◆ **Exercise details**
Go through the data and retrieve each line that includes the string "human".

◆ **Information**
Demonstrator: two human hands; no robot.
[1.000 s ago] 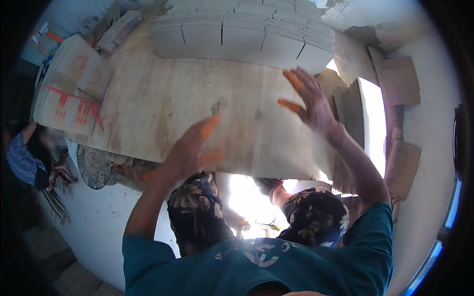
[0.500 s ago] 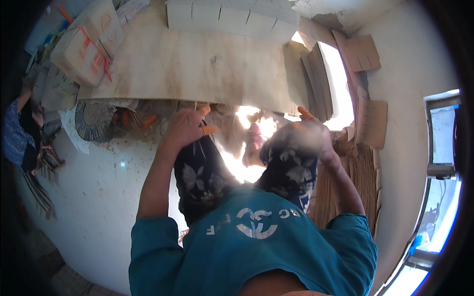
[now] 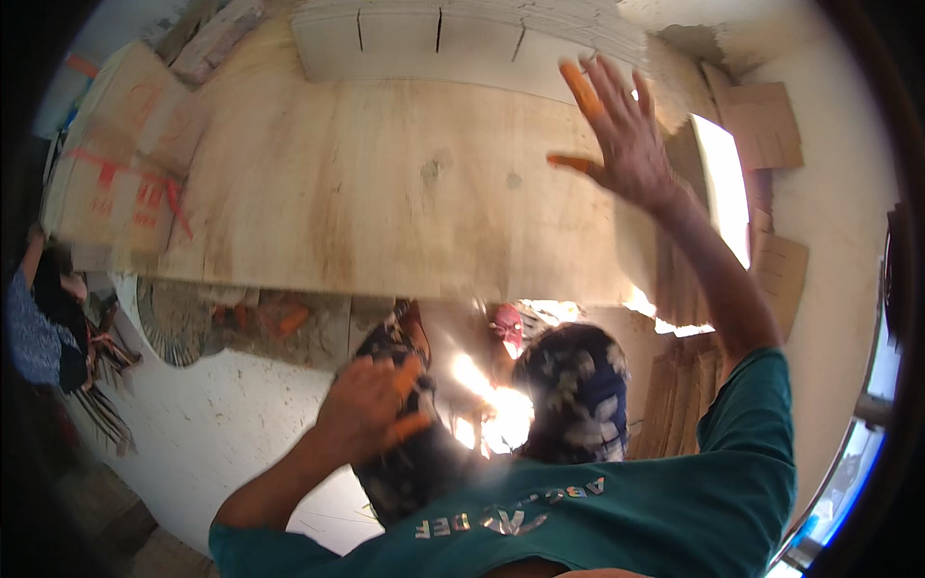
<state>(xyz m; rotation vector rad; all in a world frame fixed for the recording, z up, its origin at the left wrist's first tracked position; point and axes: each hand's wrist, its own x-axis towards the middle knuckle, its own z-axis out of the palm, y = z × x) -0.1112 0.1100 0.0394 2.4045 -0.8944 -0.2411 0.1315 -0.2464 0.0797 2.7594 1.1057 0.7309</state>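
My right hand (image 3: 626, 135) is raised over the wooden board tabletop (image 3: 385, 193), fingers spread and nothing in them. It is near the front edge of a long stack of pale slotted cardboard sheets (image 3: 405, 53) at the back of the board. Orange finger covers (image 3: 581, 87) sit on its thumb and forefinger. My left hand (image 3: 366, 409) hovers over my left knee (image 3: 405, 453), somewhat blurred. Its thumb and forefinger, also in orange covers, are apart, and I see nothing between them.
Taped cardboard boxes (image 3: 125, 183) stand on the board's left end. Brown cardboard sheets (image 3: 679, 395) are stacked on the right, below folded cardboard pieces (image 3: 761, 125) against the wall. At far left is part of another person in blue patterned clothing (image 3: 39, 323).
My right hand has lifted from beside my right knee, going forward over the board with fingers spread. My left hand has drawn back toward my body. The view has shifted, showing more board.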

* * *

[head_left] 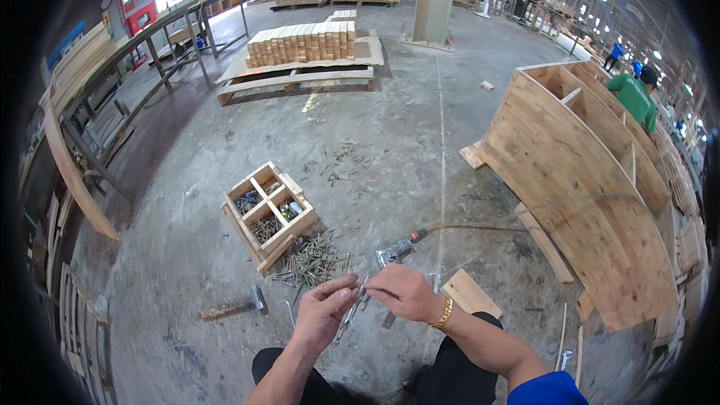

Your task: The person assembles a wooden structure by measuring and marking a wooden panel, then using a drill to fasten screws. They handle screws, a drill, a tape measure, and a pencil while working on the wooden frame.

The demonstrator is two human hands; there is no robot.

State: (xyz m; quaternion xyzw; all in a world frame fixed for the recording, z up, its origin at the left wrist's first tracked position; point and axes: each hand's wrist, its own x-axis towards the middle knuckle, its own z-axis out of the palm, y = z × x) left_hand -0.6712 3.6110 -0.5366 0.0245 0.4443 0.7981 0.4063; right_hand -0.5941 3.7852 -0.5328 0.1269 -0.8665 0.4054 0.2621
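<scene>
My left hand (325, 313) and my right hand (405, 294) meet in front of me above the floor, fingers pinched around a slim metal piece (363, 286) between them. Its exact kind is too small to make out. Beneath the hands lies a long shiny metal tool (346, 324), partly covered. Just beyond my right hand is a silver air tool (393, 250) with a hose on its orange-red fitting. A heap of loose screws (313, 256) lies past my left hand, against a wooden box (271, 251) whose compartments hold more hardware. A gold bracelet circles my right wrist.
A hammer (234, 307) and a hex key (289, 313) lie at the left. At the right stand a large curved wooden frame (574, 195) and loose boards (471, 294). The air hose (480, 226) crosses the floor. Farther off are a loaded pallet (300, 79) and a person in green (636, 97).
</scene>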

◆ **Response for this exercise**
Demonstrator: two human hands; no robot.
The demonstrator is two human hands; there is no robot.

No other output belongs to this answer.